In February 1870 the numerous private telegraph companies were nationalised under Post Office control. The rapid pace of communication achieved by the telegraph was an immediate benefit to organisations such as the stock exchange, and the London stock exchange was probably one of the busiest telegraph offices in the country.

So what was the crime and how was it ‘almost perfect’?

The Stock Exchange forgery was perpetrated by a clerk or clerks at the telegraph office of the London Stock exchange. Sending a telegraph involved filling out a form containing your message, taking it to the counter clerk with your payment who applied postage stamps to the correct value at the top right of the form and cancelled them in the normal manner.

The stamps were held and applied by the counter clerks; the fraud involved substituting real stamps with forgeries and pocketing the money, at the same time not depleting his stock of real stamps, which had to be accounted for. As long as the clerk wasn’t greedy a small number of telegraphs could easily pass through the system unnoticed, and once the message had been sent the forms were bound up and stored until eventually being sent for pulping. The amount of time the stamps were available for examination and scrutiny was therefore relatively short.

1-vc.jpg

Plate 5 forgery used in combination with a genuine 6d Chestnut (SG 122a) for a telegram up to 30 words.

With the basic charge for a telegram at 1s for up to twenty words (plus 3d for each additional five words), the 1s green (SG 117) was by far the commonest stamp used, and it was this stamp that was chosen by the forgers to copy.

Forgeries of plates 5 and 6 have been found; they are both cruder in execution than the De La Rue originals, although the plate 6 forgeries are considerably better than those of plate 5. Printed on unwatermarked paper it is believed they were printed and perforated singularly. The plate is also thought to have had interchangeable corner letters as several letter combinations are known, including ‘impossible letterings’ i.e. combinations not found on the genuine stamps.

2-vc.jpg

Plate 6 forgery with ‘impossible lettering’ OR-RO.

How was the fraud discovered and who were the perpetrators?

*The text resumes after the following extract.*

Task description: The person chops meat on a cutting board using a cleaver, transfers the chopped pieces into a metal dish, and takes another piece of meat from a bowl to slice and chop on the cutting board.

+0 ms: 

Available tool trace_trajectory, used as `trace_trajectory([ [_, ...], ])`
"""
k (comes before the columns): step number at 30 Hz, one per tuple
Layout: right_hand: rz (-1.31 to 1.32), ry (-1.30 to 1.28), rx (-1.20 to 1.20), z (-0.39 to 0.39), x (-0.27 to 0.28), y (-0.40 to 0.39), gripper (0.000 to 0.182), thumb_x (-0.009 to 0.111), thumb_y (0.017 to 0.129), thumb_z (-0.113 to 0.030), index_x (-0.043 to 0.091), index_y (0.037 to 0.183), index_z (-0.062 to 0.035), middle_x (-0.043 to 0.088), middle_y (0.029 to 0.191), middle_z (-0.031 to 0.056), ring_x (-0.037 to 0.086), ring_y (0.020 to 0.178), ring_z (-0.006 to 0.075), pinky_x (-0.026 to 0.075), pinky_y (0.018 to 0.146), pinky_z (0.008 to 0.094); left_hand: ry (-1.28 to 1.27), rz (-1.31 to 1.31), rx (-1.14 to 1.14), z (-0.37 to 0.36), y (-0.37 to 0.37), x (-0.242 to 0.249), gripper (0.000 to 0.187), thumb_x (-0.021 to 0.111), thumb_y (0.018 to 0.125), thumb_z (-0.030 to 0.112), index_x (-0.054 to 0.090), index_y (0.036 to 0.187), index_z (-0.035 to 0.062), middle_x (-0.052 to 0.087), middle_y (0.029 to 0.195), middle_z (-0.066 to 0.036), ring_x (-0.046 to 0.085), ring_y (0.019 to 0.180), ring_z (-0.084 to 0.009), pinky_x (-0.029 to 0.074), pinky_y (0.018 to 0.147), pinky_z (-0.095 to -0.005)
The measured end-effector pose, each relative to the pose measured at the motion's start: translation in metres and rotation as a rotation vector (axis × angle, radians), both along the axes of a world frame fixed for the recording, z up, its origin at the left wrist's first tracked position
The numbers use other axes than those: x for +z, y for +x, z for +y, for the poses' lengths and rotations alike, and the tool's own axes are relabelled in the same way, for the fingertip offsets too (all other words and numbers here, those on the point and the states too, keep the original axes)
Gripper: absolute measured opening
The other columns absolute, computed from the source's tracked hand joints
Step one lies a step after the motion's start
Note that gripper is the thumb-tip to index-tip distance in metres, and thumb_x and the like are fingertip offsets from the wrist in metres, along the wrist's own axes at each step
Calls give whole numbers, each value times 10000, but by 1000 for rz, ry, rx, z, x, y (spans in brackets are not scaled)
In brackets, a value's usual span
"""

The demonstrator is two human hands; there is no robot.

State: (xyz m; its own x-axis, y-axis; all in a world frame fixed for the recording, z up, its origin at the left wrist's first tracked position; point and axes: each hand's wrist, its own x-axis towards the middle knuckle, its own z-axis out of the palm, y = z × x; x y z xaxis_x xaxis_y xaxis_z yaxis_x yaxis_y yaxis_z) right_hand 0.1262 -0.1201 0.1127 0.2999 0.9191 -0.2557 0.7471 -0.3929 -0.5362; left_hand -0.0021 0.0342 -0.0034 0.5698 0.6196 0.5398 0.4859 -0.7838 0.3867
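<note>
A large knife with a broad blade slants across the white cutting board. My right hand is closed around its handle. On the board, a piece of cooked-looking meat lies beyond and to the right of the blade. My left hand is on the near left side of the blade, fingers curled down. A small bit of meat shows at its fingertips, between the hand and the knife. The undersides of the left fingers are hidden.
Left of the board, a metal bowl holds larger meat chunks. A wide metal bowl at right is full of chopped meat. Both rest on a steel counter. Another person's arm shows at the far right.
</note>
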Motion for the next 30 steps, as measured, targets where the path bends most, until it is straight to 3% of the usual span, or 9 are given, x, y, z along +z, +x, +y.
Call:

The fraud remained undiscovered at the time and it probably would have remained so, but in 1898 a relatively small supply of telegraph forms, which had escaped destruction came on to the philatelic market and an astute young stamp dealer, Charles Nissen discovered the crudely printed unwatermarked stamps.

As for the perpetrators, that still remains a mystery, it seems likely that a head clerk George E Smith colluded with a couple of his counter clerks T H Wright and Benjamin Hind. By the time the Post Office held an investigation Wright and Hind had died, Smith was still alive and was interviewed in 1910 by A J Waldegrave, Accountant General to the Post Office. Details of that interview have never been made public.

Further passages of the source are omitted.